## Exercise instructions
When the data below is printed, every line must match exactly and the images must be absent.

[[ Data block, beginning ]]

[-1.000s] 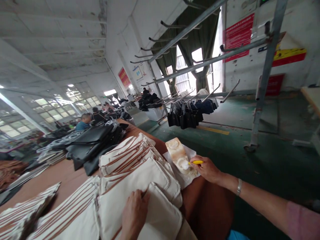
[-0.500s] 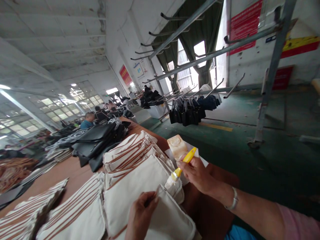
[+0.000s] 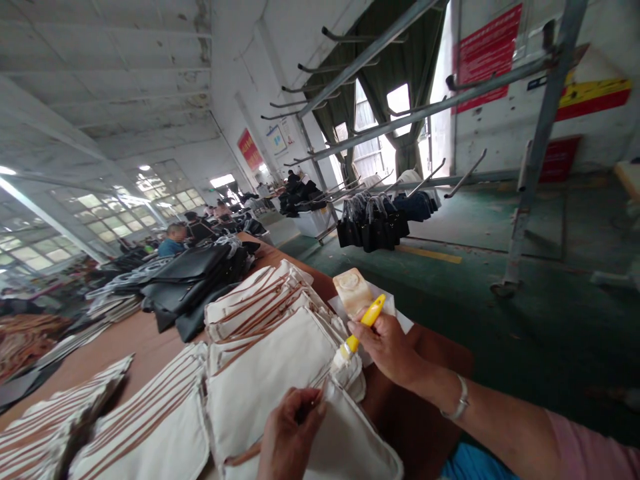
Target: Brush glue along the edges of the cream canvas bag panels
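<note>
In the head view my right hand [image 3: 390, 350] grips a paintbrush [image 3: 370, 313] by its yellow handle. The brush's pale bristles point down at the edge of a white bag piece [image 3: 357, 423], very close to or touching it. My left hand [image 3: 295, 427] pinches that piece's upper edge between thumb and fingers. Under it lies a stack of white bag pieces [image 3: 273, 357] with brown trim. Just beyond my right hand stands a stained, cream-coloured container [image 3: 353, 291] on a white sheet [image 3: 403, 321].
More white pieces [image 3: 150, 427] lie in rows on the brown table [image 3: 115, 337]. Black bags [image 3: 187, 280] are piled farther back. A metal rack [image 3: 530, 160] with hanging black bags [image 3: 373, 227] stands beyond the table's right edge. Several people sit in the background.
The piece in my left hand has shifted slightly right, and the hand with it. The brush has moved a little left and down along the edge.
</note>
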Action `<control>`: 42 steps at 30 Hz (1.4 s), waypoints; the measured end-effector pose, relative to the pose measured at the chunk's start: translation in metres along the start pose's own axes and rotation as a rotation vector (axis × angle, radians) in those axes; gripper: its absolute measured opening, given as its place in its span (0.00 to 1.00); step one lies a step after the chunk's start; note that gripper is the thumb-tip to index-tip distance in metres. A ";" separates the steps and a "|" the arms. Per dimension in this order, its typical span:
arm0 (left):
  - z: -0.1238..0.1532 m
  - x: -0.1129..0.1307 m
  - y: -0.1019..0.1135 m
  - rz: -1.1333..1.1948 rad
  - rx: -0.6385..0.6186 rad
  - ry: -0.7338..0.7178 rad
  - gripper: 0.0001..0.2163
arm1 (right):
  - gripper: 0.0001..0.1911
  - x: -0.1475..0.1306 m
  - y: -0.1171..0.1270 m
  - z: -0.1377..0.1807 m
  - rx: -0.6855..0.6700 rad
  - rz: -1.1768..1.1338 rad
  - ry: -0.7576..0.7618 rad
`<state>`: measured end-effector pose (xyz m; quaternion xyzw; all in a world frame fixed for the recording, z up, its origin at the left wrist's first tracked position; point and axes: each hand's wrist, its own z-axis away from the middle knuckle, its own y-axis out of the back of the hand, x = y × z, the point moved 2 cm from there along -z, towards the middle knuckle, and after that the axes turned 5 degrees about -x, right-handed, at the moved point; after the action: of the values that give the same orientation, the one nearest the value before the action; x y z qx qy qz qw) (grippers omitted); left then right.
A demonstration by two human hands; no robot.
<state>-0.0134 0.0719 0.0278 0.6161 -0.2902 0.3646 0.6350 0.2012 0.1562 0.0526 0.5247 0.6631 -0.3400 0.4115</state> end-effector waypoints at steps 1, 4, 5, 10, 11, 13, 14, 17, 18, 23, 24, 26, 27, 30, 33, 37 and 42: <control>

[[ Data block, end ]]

## Result
[-1.000s] 
[-0.500s] 
[+0.000s] 
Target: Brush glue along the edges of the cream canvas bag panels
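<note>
In the head view my right hand [image 3: 390, 350] grips a paintbrush [image 3: 370, 313] by its yellow handle. The brush's pale bristles point down at the edge of a white bag piece [image 3: 357, 423], very close to or touching it. My left hand [image 3: 295, 427] pinches that piece's upper edge between thumb and fingers. Under it lies a stack of white bag pieces [image 3: 273, 357] with brown trim. Just beyond my right hand stands a stained, cream-coloured container [image 3: 353, 291] on a white sheet [image 3: 403, 321].
More white pieces [image 3: 150, 427] lie in rows on the brown table [image 3: 115, 337]. Black bags [image 3: 187, 280] are piled farther back. A metal rack [image 3: 530, 160] with hanging black bags [image 3: 373, 227] stands beyond the table's right edge. Several people sit in the background.
The piece in my left hand has shifted slightly right, and the hand with it. The brush has moved a little left and down along the edge.
</note>
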Action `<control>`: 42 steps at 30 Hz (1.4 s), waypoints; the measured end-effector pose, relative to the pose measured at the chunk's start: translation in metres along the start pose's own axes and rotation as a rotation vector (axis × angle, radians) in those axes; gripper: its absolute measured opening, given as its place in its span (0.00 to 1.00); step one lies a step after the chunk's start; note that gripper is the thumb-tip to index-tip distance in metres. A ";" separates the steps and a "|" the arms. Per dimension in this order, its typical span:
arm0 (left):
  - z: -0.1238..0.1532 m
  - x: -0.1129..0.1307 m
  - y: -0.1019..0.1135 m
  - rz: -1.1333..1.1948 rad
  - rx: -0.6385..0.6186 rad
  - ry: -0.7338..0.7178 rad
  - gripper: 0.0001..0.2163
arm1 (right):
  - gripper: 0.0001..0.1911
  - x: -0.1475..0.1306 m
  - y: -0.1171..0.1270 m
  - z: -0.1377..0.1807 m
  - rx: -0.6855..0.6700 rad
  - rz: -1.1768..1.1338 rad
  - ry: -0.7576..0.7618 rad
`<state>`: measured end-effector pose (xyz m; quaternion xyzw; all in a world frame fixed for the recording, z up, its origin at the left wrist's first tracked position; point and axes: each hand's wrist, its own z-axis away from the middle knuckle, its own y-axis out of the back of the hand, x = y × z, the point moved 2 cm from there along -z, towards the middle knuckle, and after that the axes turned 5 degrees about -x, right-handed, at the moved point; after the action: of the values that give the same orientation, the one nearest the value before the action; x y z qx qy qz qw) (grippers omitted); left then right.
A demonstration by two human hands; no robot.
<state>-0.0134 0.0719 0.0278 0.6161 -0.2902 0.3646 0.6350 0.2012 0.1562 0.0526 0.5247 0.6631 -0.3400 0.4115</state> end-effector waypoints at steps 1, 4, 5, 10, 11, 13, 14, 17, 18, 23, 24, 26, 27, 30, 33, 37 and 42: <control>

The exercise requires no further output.